NASA Jet Propulsion Laboratory (JPL)
Software Engineer / Programmer Deep Space Network
November 1992 - December 1993 (Contractor, Midcom Inc.)
Designed software for a system which performs complex analysis and calibration for NASA's Deep Space
Network. Designed and built the GUI. System is a Sun/SPARC, with VME and HPIB (IEEE 488) buses. The
software was ANSI C, X-Windows (X11R4), and Motif, under SunOS (UNIX). NASA/JPL has since applied for
patents on the system, which has won a NASA new technology award.
TEKELEC
Programmer Network Analyzer Group
August 1992 - November 1992 (Contractor)
Programmed enhancements (C, C++, X-Windows/Motif, Interactive UNIX) to an existing FDDI and Ethernet
network protocol analyzer. Ported the enhanced application to Token Ring (802.5). Integrated and configured a
PC-based evaluation network, using Novell Netware 3.11 and Token Ring.
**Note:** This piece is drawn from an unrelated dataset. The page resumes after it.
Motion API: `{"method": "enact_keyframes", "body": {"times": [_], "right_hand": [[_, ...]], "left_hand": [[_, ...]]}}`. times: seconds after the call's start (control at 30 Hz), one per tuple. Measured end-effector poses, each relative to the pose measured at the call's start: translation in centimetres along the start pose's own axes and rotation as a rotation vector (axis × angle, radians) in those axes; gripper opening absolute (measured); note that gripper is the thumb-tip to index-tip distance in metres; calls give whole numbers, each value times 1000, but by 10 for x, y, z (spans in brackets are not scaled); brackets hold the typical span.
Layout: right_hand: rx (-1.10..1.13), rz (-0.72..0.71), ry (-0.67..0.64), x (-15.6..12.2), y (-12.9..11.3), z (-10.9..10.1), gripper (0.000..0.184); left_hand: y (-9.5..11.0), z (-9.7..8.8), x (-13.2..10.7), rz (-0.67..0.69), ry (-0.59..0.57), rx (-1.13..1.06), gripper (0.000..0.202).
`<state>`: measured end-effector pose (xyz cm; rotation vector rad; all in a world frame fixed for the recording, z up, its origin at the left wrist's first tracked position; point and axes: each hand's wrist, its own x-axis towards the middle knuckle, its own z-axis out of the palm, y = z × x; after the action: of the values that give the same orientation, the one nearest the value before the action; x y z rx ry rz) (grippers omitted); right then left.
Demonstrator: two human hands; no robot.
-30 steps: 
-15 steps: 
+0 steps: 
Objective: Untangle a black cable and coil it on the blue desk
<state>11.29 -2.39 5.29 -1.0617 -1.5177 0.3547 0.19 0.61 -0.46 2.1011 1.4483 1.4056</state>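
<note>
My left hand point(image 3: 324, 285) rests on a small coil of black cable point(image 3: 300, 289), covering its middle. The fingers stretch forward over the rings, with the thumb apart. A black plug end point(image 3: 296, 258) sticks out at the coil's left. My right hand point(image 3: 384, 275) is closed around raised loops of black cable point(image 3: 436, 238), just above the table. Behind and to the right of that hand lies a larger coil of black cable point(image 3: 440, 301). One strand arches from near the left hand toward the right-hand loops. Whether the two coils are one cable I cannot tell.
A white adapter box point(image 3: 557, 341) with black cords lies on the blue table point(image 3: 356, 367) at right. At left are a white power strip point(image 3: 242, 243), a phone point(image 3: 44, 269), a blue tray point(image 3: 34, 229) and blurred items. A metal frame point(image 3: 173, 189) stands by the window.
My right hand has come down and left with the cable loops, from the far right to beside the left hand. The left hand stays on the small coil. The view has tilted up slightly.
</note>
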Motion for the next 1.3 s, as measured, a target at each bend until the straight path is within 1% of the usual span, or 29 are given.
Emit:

Tested both new configurations.
PacTel Cellular
Senior Systems Analyst / Systems Programmer Mobile Communicatons Group
April 1992 - August 1992 (Contractor)
Specified, designed, and prototyped a Client-Sever system (using a custom-designed protocol) to link an existing
customer tracking and billing system through a 56K DECNET link to a credit bureau on the east coast. The system
integrated PacTel's VAX/VMS clusters with the credit bureau's ULTRIX (UNIX) machines.